# Mitre Saw Stand plans



## autoBrad

Everyone,

I have a mitre saw currently sitting on my main workbench.. Finally I am fed up with moving things and knocking things off, etc.. Anyone have any good links to mitre saw stations of this style?? 

http://www.popularwoodworking.com/article/Ultimate_Miter_Saw_Stand/

The more detailed and more step by step the plans are the better. This link just had a parts list and a write up.. I need some more detailed and slower type plans.. I need it to be on wheels and preferably with wings that fold up and down.. I don't have the room for a bit like full lenght of the wall type of station, I need to be able to roll it around, etc.. Though most of the time it will be in one place... This will be the largest good grade something I have ever made, so more complete the plans, the better.. Thanks in advance.. 

I doubt it matters, but I have a 12 inch dewalt dw716 dual bevel non sliding mitre saw.. 

Brad


----------



## Kenbo

Could you modify something like this? I know it's simple, but sometimes, simple is best.
http://www.runnerduck.com/pmbench.htm
Ken


----------



## Handyman

I know building it your self is much cheaper and twice the fun, but Lowe's sells one for around $100.00 and Harbor Freight has one even cheaper. www.harborfreight.com/cpi/ctaf/displayitem.taf?Itemnumber=40612


----------



## Susan J

Hi Brad,
I have been looking for mitre saw table plans for awhile and haven't found anything on wheels yet. Here's a link to a nice looking stand that they put on saw horses. I have been thinking that it wouldn't be too hard to build a square base on wheels that this can sit on. 

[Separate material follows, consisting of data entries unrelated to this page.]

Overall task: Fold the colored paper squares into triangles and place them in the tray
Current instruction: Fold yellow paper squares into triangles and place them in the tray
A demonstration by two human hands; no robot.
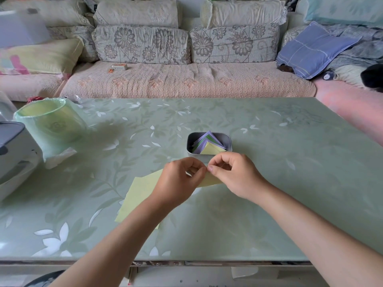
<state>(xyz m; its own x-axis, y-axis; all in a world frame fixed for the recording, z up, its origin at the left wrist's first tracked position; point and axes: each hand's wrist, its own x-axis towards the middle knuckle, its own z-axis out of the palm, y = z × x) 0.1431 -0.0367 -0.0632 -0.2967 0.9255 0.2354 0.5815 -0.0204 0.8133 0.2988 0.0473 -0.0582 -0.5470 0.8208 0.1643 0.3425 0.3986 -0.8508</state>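
Note:
A pale yellow paper (209,180) is pinched between my left hand (182,180) and my right hand (232,175), just in front of the tray; most of it is hidden by my fingers. Both hands meet at its upper corner with thumbs and forefingers curled on it. More yellow paper (141,195) lies flat on the table under my left forearm. The small grey tray (228,139) stands just beyond my hands and holds several folded triangles in purple, green and yellow (211,150).
A green lined bin (51,125) stands at the left of the glass table (290,162), with a grey-white appliance (14,150) at the left edge. A sofa with cushions (186,79) runs behind the table.

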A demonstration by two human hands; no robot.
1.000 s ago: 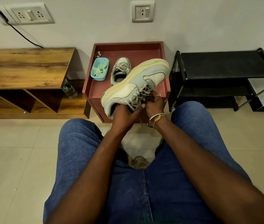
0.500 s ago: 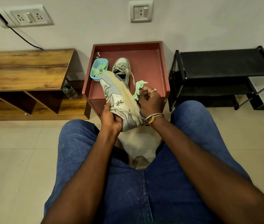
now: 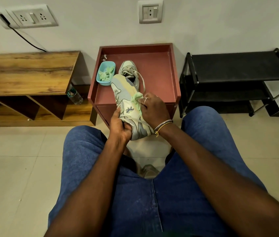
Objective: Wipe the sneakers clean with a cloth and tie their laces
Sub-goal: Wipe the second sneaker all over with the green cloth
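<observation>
Sneaker [image 3: 126,106] swung toe-away, left hand [image 3: 120,124] gripping its heel, right hand [image 3: 154,108] pinching cloth [image 3: 136,98] against its side

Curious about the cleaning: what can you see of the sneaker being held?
The sneaker is cream, grey and pale blue, with a yellowish sole and a dark side emblem. Its laces hang untied. It is held on its side, toe towards the table. The left hand grips its heel end; the right hand presses a green cloth to its sole edge.
</observation>
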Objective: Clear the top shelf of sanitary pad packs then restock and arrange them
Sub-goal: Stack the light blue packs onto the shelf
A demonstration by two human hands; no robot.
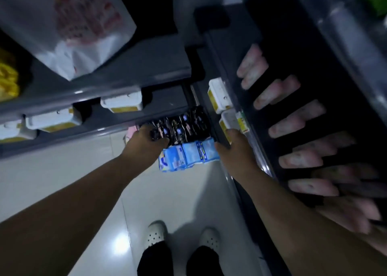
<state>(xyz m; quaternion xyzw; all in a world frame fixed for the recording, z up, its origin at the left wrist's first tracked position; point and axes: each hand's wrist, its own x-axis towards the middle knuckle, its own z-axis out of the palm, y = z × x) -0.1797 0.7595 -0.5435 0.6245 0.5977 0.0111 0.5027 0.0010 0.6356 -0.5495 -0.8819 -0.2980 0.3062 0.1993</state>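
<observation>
- Sanitary pad packs in dark printed plastic wrap [184, 127] stand bunched in a row between the two hands, in the corner where two shelving units meet.
- Light blue plastic-wrapped pad packs [188, 156] sit pressed against the near side of the dark row, seen over the pale glossy tiled floor [159, 200]; whether the bundle rests on anything cannot be told.
- The left hand [146, 141] has its grip closed on the left end of the dark packs, fingers curled over them.
- The right hand [234, 147] lies against the right end, thumb touching the last blue pack; its fingers are hidden, so its grip cannot be told.
- The grey metal shelves on the left [134, 76] carry white-and-yellow packs [121, 102] and a white plastic bag with red print [69, 28].
- The dark shelf on the right [272, 34] holds a blurred row of pale pink packs [276, 89].
- White perforated clogs [157, 232] stand on the floor below.
</observation>
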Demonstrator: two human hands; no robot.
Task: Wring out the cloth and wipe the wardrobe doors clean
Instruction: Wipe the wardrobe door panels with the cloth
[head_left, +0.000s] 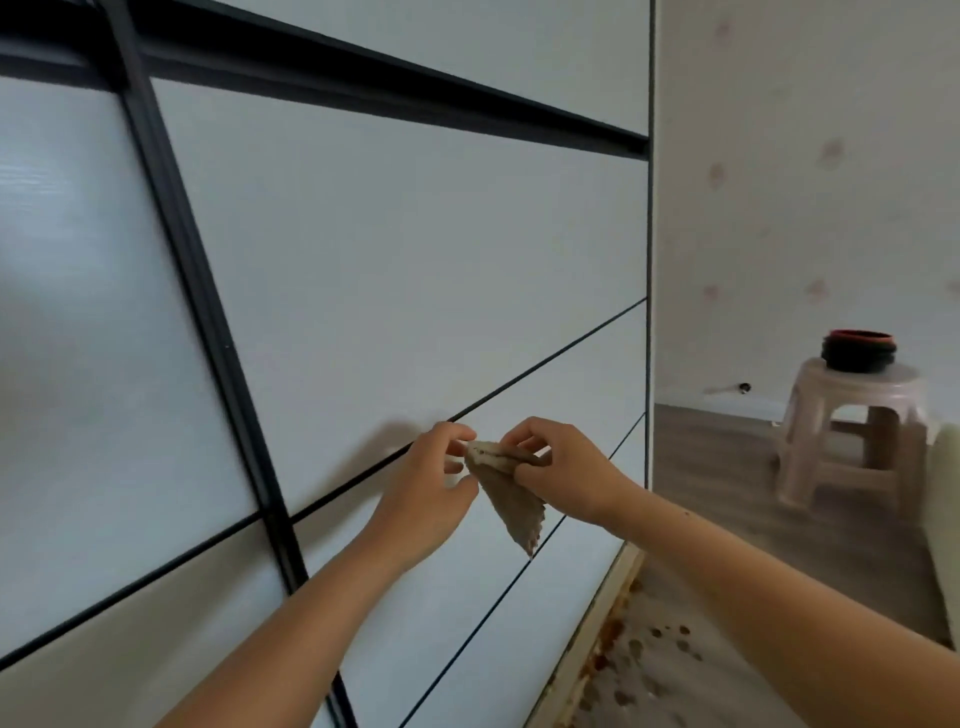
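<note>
Cloth (506, 493) at 6 o'clock, pinched along top edge between curled fingers of left hand (426, 488) and right hand (561, 467) — hanging clear of wardrobe doors (415, 260). Wringing apparently done; wiping outstanding — no contact.

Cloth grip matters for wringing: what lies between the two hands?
The brown cloth, its top edge pinched by the left hand and right hand; head view shows it.

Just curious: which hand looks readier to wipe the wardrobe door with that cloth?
Probably the right hand: it grips the cloth at its top, while the left hand only pinches a corner.
</note>
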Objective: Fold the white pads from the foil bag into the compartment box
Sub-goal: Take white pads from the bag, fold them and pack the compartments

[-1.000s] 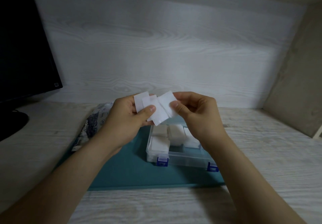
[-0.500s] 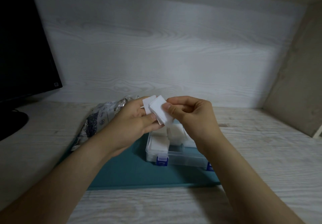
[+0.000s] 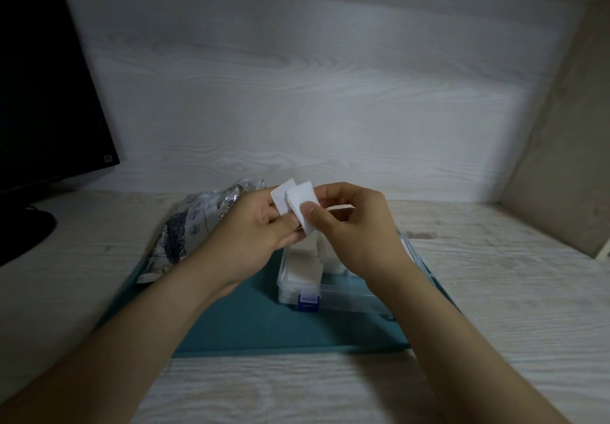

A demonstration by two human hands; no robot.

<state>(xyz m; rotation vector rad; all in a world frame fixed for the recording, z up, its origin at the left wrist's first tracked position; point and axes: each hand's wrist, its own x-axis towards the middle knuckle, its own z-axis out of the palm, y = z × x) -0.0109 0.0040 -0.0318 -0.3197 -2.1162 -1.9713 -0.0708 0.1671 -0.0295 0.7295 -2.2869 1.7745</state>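
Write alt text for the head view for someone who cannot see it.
The left hand and right hand pinch a white pad above a clear compartment box holding more pads, on a teal mat. A foil bag lies to its left.

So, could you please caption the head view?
Left hand and right hand pinch a white pad above the compartment box.

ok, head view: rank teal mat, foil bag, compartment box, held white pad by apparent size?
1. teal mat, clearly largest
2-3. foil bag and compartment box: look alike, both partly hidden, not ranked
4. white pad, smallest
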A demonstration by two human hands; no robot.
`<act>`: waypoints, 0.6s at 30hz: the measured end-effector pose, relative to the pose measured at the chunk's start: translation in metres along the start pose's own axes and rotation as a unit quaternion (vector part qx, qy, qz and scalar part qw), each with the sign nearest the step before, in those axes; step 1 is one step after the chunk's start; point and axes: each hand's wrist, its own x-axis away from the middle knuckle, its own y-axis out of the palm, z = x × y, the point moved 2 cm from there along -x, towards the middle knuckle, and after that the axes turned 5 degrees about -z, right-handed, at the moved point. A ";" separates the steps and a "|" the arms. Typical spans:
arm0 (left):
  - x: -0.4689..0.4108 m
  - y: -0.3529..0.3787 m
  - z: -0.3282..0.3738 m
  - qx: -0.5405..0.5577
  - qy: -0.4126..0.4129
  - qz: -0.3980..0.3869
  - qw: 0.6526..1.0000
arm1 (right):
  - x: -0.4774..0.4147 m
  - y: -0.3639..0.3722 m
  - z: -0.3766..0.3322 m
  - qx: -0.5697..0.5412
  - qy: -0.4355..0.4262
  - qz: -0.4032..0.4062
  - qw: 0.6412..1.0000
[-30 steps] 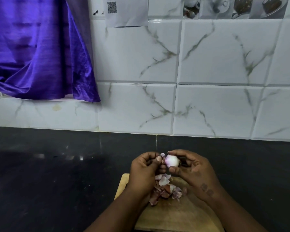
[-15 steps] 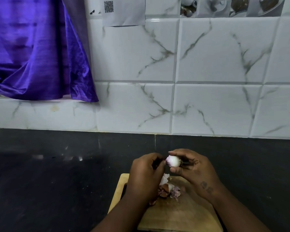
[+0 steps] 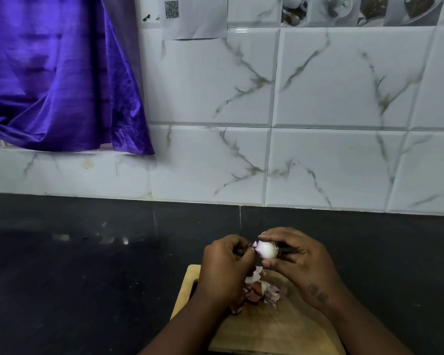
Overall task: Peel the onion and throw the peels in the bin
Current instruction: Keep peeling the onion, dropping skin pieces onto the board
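Black counter (image 3: pixel 87 278), tiled wall (image 3: pixel 331 162) behind our board (image 3: pixel 280 329).
Above it our right hand (image 3: pixel 300 262) grips the onion (image 3: pixel 267 249), left hand (image 3: pixel 223 267) pinches its loose skin (image 3: pixel 255 244).

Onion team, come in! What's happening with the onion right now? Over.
Right grip holds onion. Left grip pinches skin at its tip. Peels piled on board, no bin in view.

White veined marble-look wall tiles (image 3: pixel 331 80), purple curtain (image 3: pixel 54 73), dark stone counter (image 3: pixel 75 265).
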 end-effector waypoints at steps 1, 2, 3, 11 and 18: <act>0.000 0.000 0.000 0.036 -0.013 -0.002 0.999 | 0.000 0.000 0.000 -0.006 0.001 0.002 1.000; -0.001 0.000 0.000 0.075 -0.028 -0.005 0.997 | 0.000 0.000 0.000 -0.015 0.003 0.005 1.000; -0.001 0.001 0.000 0.118 -0.043 -0.011 0.992 | 0.000 0.001 0.000 -0.024 0.005 0.008 1.000; -0.003 0.012 -0.002 0.402 -0.126 -0.045 0.906 | -0.004 0.004 0.000 -0.089 0.029 0.048 0.994; 0.000 0.004 0.001 0.148 -0.003 -0.089 0.985 | -0.004 -0.007 0.001 -0.071 0.045 0.029 0.996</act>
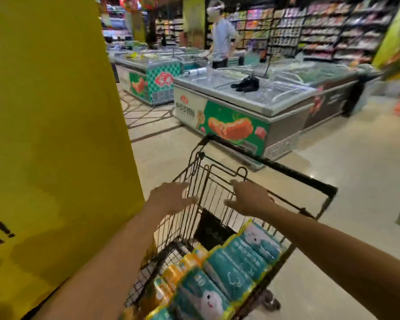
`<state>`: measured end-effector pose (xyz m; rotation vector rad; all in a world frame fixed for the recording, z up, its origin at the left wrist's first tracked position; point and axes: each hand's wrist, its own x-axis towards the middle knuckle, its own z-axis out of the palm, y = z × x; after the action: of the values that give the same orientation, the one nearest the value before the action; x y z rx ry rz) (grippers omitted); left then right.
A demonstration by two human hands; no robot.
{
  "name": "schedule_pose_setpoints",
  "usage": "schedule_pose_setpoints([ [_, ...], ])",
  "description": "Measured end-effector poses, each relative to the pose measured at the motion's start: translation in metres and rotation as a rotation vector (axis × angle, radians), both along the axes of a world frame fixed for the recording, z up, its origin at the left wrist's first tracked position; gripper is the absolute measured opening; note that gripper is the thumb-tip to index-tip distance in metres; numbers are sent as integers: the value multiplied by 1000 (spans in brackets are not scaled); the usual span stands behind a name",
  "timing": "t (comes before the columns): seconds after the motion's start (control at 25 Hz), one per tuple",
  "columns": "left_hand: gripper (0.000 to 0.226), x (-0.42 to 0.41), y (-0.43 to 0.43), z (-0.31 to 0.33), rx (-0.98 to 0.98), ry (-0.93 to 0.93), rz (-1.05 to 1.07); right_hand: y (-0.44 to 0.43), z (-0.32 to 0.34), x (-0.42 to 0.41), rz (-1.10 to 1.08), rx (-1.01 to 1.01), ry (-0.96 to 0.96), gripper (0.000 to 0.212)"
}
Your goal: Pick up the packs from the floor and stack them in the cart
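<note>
A black wire shopping cart (284,174) stands in front of me on the beige floor. Several teal and yellow packs (238,262) lie stacked inside its basket, with orange-yellow packs (183,269) beside them on the left. My left hand (171,198) reaches out over the cart's left rim, fingers spread and holding nothing. Over the middle of the basket my right hand (249,198) is extended, fingers straight, close to the wire child-seat flap (217,179). No pack on the floor is in sight.
A tall yellow pillar (51,135) fills the left side, close to the cart. Chest freezers (245,105) stand just beyond the cart's far end. A person (222,35) stands behind the freezers, near stocked shelves (321,26). Open floor lies to the right.
</note>
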<state>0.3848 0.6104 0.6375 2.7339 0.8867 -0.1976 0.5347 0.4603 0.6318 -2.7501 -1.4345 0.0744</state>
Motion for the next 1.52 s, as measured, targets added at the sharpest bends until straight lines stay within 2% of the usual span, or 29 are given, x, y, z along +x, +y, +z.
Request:
schedule_pose_setpoints([
  [0.12,71,30,-59,17,43,-32,-246,-73,18,-8,-161,17,-69,63],
  [0.32,71,60,-175,33,60,-134,-534,-196,41,-21,-419,87,-99,59],
  [0.44,71,74,-231,32,29,-187,-633,-265,39,-27,-545,81,-93,61],
  [0.84,73,152,-400,-12,13,-90,-862,-455,-6,-10,-918,84,-11,58],
  [1.04,78,200,-484,-81,-28,39,-854,-551,-67,32,-987,33,120,57],
  [1.2,78,229,-521,-157,-49,96,-782,-597,-135,64,-1023,-22,246,61],
  [1.44,75,274,-550,-316,-81,272,-757,-626,-288,115,-1141,-73,462,55],
  [1.52,87,290,-556,-369,-89,275,-764,-628,-343,126,-1187,-65,532,57],
])
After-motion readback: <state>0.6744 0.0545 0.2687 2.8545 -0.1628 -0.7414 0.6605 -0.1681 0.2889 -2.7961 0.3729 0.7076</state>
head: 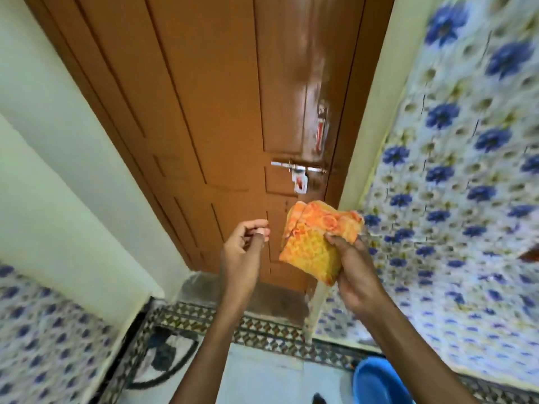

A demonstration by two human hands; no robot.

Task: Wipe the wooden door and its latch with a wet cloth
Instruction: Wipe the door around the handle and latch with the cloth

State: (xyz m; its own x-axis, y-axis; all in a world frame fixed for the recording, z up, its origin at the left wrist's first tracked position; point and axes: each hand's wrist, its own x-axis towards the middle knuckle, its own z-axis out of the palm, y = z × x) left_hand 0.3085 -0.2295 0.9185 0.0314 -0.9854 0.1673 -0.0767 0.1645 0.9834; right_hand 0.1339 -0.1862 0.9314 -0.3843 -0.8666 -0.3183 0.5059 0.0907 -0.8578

http://www.plansnow.com/mitersaw.html

Norm Abrams also has plans at his new yankee workshop website but it is kind of big.

Good luck,
Susan


----------



## autoBrad

Thanks for the responses. I think I'm going to build a cabinet on wheels first and get that down.. and then make one like the one I put the link to.. except to have that back fence go down both sides. I don't like the portable ones you buy because they waste a huge amount of space underneath and when the fold up they aren't useable at all... Since I don't take the saw many places.. I don't need a stand like that. The one Kenbo submitted is cool, but I want one to support long pieces.. 

If I build one I'll definitely submit pictures, etc.. 

Thanks

Brad


----------



## autoBrad

Sorry Susan.. I didn't see your response, when I posted.. I see it now, yes, I really like that one also. When I say on wheels I mean just on wheels to roll around the shop.. I think I could make a cabinet and put that stand ontop of it very easily.. Now I don't like the length of those support, I think they need to go out much longer, but I think it's a good design..


----------



## Handyman

I think this is the one Norm Built.


----------



## bzbatl

Actually, this is the one that Norm built:










If you haven't started yours yet - I have the plans for this one. The sides flip up and there's a drawer and two cabinets for storage.

As for me, I'm building a new custom workbench like the above one, though. My garage is nowhere near large enough for Norm's projects :laughing:


----------



## bradnailer

Personally, I don't like miter saw stands that have solid fences beyond the saw. Mainest reason is that if you are cutting a board that's slightly warped, you won't get a square cut. Here's a photo of mine in my shop.


----------



## johnv51

Here's what I built. It's similar to the one you linked to.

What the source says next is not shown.